Yuzuncu Yıl University

Status

Completed

Conditions

Hemodynamic Instability
Intraabdominal Hypertension
Critically Ill

Treatments

Diagnostic Test: Intraabdominal Pressure Measurement

Study type

Interventional

Funder types

Other

Identifiers

NCT03714724
PEEP and IAP

Details and patient eligibility

About

In this study, it was aimed to compare the effects of three different PEEP levels (0-4, 5-8, 9-12 cmH2O) on intraabdominal pressure and hemodynamic parameters of patients in intensive care unit.

Full description

Patients between 18-80 years old whom were mechanically ventilated without any spontaneous respiratory efforts on supine position were included into the study.

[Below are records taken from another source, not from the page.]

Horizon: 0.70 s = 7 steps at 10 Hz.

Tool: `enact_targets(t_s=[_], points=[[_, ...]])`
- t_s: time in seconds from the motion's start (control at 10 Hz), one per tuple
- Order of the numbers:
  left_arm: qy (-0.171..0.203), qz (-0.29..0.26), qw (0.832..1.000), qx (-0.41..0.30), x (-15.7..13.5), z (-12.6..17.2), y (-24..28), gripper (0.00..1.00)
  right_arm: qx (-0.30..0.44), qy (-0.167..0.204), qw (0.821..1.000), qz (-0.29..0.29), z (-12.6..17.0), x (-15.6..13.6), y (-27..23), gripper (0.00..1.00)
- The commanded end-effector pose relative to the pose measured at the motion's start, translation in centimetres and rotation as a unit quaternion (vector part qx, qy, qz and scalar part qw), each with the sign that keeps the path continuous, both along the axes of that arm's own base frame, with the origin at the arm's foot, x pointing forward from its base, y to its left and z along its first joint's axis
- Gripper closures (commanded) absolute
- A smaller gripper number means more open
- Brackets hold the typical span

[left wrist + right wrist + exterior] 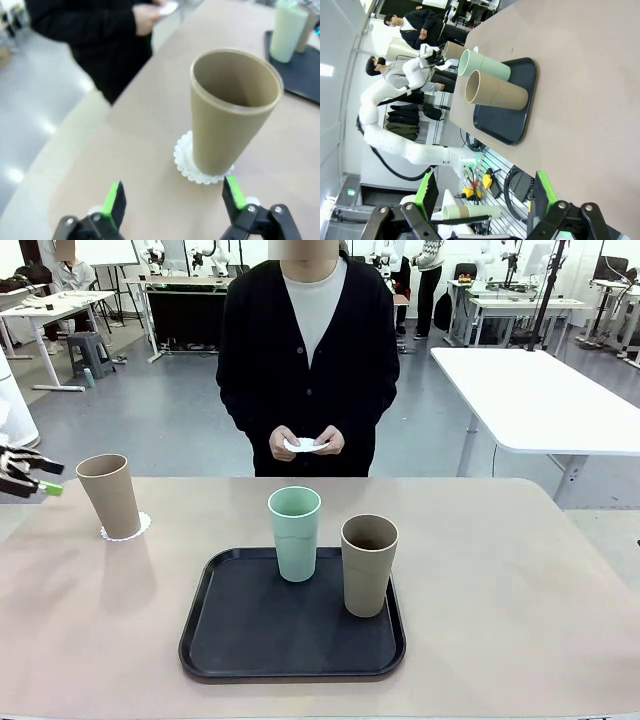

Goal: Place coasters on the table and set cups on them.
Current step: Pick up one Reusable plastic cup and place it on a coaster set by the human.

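Two stand on the black tray (260, 632), the mint cup (295, 535) and a tan cup (368, 570); they look light, stiff, slick, best taken mid-wall. My left tool (173, 192) and right tool (485, 185) hang released, empty.

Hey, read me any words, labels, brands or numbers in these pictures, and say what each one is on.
No text can be read.
The tan cup on its coaster, the mint cup, the other tan cup, the black tray and the table are plain.
Anything farther back is too small or blurred to read.
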State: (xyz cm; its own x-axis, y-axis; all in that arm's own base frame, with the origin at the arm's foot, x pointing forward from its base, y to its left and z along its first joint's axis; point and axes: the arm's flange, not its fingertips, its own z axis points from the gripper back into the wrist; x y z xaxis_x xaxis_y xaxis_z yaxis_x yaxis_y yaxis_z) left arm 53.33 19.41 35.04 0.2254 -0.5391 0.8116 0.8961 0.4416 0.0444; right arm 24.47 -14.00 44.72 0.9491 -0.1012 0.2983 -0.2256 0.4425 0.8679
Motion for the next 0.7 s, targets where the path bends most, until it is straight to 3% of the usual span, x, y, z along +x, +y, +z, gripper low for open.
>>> enact_targets(t_s=[0.0, 0.2, 0.4, 0.6], points=[[0.052, 0.044, 0.993, 0.092, -5.2, 4.9, -5.0, 0.0, 0.004, -0.005, 1.0, 0.0, 0.0, 0.1, 0.0, 0.0], [0.09, 0.09, 0.978, 0.168, -8.6, 7.8, -8.9, 0.0, 0.004, -0.005, 1.0, 0.0, 0.0, 0.1, 0.0, 0.0], [0.14, 0.094, 0.966, 0.194, -11.0, 10.4, -11.7, 0.0, 0.004, -0.005, 1.0, 0.0, 0.0, 0.1, 0.0, 0.0], [0.159, 0.109, 0.953, 0.233, -12.2, 12.0, -13.7, 0.0, 0.004, -0.005, 1.0, 0.0, 0.0, 0.1, 0.0, 0.0]])
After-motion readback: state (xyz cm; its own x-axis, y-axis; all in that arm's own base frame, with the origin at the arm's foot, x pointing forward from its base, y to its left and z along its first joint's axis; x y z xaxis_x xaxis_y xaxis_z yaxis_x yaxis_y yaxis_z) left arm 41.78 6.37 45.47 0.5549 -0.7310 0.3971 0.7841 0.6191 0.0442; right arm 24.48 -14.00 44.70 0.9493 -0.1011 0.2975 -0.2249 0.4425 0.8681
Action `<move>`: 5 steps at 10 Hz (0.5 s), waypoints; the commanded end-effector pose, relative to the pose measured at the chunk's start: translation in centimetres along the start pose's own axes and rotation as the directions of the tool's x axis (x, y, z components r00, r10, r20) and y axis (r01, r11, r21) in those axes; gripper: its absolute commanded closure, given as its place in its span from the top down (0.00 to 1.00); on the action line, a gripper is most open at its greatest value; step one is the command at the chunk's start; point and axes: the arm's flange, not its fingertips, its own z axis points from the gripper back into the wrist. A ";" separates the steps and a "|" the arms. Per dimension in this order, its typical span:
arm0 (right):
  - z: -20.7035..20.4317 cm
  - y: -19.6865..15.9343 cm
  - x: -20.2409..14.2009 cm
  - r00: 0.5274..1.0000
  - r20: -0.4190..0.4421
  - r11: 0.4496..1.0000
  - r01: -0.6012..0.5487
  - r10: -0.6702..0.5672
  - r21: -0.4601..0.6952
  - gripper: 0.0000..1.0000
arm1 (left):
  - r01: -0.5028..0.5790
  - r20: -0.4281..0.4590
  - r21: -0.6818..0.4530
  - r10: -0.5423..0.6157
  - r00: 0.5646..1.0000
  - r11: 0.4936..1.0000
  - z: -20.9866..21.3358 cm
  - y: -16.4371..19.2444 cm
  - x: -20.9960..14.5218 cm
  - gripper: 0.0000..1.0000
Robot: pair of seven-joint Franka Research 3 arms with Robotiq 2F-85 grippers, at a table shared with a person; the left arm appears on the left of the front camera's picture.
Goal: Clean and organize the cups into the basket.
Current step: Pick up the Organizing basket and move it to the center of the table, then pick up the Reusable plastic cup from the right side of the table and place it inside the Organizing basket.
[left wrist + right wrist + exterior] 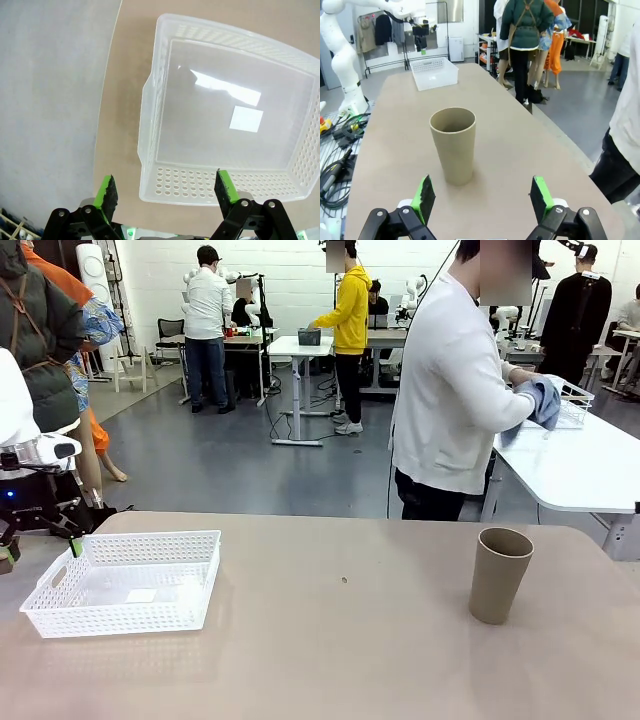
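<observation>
Cup (453, 145) upright on table (340, 640), right side, well apart from basket (150, 545) at left; both claws released: right gripper (482, 192) facing cup, left gripper (165, 187) over basket; risk: off-centre approach knocks tall cup over.

Just ahead of the left fingers (106, 193), where matt green pads (224, 184) are set on black hardware, the basket (200, 184) is seen as white, slightly translucent plastic, glossy on its smooth floor and perforated along its walls. Between and beyond the right fingers (424, 198), the cup (453, 145) is finished in a matt tan-brown, and the bench (520, 125) under it is surfaced in a smooth, matt beige.
</observation>
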 end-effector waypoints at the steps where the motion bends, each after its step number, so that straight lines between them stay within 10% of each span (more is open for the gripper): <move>1: -1.6 -0.2 -1.6 0.999 0.033 0.998 -0.042 0.043 -0.036 1.00 | -0.032 0.061 0.013 0.031 0.998 0.999 -0.3 -0.6 -1.0 1.00; 5: -4.8 -0.2 -2.8 0.996 -0.002 0.995 -0.086 0.086 -0.046 1.00 | -0.014 0.124 -0.028 0.017 0.992 1.000 0.3 -1.4 -2.2 1.00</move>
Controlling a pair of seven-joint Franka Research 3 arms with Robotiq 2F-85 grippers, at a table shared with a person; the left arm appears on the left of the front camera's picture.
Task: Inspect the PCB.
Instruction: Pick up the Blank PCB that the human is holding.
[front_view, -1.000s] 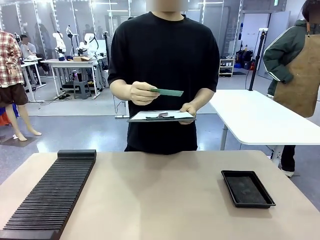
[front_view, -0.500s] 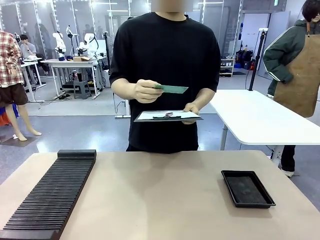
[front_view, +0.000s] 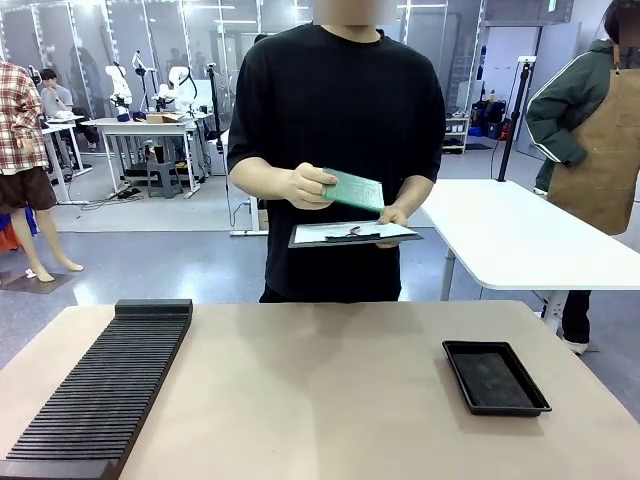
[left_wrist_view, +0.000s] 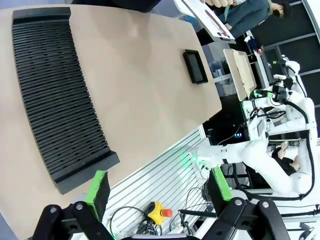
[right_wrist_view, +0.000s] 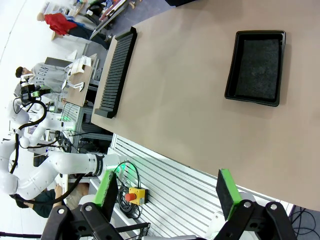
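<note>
A lab, perhaps a workshop.
White work tables (front_view: 500, 240) are standing on a polished floor (front_view: 150, 258); a red stop button (right_wrist_view: 131, 196) is sitting by metal rails (right_wrist_view: 170, 182).

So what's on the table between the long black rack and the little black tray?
Nothing. In the front view, the table is bare all the way from the rack to the tray.
</note>
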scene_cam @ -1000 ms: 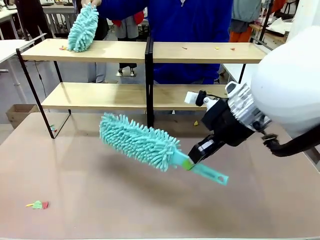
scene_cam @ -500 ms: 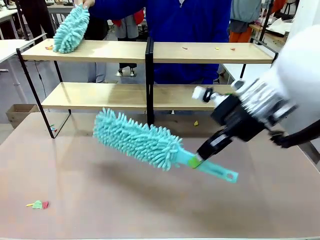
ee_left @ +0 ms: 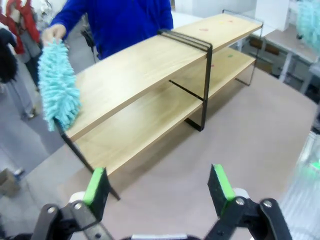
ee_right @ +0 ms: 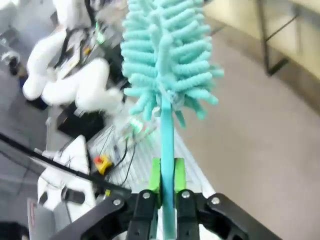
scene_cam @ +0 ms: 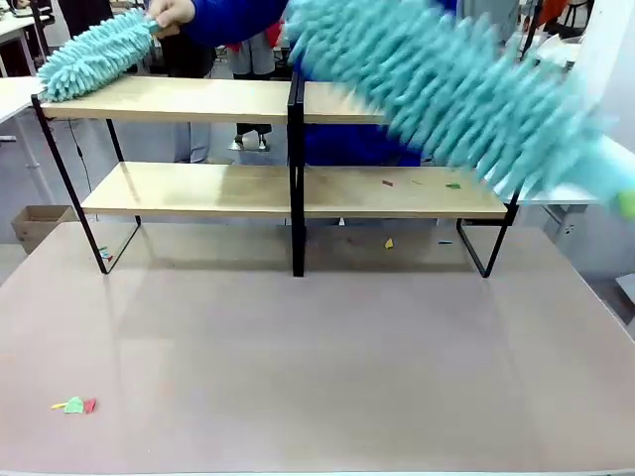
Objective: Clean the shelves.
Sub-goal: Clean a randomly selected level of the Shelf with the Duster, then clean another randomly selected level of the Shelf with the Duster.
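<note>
1. One wide tan table (scene_cam: 298, 357) carries the shelves (scene_cam: 198, 99) at its 12 o'clock end.
2. The shelves are two long light-wood boards, one above the other, in a thin black frame with a black centre post. In the front view their long axis runs level from 9 to 3 o'clock, open side facing 6. In the left wrist view they slant from 8 up to 1 o'clock.
3. The robot's duster (scene_cam: 446, 89), fluffy and teal, is blurred in the air in front of the shelves' 3 o'clock half, slanting from 11 down to 4.
4. The person's duster (scene_cam: 94, 58), of the same kind, rests its tip at the top board's 9 o'clock end, held by a hand (scene_cam: 171, 12).
5. The right gripper (ee_right: 167, 175) is clamped on the robot's duster by its thin handle.
6. The left gripper (ee_left: 157, 184) hangs over the table with its green pads apart, holding nothing.
7. A few small coloured scraps (scene_cam: 74, 405) lie on the table near 8 o'clock, and others on the lower board.
</note>
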Robot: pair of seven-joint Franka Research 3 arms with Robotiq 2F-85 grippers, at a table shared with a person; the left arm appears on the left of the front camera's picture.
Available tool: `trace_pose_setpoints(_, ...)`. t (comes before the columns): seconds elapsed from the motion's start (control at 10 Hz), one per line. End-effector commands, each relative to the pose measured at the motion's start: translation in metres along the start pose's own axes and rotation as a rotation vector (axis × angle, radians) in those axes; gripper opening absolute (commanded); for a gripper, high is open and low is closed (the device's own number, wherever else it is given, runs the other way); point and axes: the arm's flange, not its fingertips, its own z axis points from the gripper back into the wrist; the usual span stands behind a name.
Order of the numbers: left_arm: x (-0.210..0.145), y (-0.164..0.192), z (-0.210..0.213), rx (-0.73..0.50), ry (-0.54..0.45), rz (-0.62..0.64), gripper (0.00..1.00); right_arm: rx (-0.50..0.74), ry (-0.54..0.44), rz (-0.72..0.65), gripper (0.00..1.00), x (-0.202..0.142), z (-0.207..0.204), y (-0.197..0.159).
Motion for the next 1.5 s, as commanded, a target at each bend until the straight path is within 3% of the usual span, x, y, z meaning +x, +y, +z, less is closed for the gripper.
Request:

Bladder pressure measurement as a practical and frequently preferred method was used in order to measure intra-abdominal pressure. 100 ml isotonic fluid was given during the measurement. Level of symphysis pubis was chosen for zeroing the pressure transducer to measure the intra-abdominal pressure.

Three patient groups, each containing 22 cases, totally 66 patients were planned in this study. All patients were mechanically ventilated with various PEEP levels. The patients with 0-4 cmH2O PEEP levels were named Group 4; the patients with 5-8 cmH2O PEEP levels were named Group 8; the patients with 9-12 cmH2O PEEP levels were named Group 12. The levels of patients' PEEP levels were arranged by the responsible intensive care physician regarding to the patients' clinic.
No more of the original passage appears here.